_Work to be completed:_ Find each line below where the word "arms" occurs, and copy it.

_Given data:_

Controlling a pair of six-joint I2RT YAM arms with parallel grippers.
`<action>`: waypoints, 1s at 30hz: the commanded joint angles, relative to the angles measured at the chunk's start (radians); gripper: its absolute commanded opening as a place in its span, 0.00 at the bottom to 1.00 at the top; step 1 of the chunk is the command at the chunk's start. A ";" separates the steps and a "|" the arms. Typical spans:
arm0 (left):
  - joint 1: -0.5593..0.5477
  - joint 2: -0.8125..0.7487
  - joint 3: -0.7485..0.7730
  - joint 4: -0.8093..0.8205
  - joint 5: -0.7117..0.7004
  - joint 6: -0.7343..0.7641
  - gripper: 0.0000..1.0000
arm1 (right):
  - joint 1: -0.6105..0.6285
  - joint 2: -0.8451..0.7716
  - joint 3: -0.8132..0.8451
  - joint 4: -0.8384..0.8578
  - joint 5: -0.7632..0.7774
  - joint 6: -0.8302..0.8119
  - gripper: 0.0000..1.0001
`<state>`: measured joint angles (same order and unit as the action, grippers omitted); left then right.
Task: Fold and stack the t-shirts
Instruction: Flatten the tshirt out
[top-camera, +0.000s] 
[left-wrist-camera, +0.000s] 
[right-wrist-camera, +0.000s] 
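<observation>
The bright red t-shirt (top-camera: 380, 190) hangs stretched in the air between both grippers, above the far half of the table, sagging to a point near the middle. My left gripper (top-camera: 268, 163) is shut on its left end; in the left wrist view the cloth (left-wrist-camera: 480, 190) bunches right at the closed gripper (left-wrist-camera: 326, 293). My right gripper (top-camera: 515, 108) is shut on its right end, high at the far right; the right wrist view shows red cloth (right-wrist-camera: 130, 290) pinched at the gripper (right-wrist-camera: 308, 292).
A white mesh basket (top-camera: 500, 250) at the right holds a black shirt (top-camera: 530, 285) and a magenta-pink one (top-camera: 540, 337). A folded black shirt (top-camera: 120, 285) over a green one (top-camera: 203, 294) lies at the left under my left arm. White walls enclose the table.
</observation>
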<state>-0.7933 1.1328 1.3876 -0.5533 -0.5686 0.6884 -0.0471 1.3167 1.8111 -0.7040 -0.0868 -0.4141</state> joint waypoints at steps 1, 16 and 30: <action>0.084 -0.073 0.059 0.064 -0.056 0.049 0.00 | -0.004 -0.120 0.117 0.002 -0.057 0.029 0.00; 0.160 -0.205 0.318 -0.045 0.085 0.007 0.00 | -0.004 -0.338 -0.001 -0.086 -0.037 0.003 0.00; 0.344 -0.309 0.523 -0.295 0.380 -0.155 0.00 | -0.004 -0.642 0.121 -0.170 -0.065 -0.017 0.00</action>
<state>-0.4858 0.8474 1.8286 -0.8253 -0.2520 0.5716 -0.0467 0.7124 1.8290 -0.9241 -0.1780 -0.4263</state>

_Response:_
Controlling a pair of six-joint I2RT YAM arms with parallel grippers.
`<action>`: waypoints, 1s at 30hz: the commanded joint angles, relative to the angles measured at the chunk's start (radians); gripper: its absolute commanded opening as a place in its span, 0.00 at the bottom to 1.00 at the top; step 1 of the chunk is the command at the chunk's start. A ";" separates the steps and a "|" the arms. Typical spans:

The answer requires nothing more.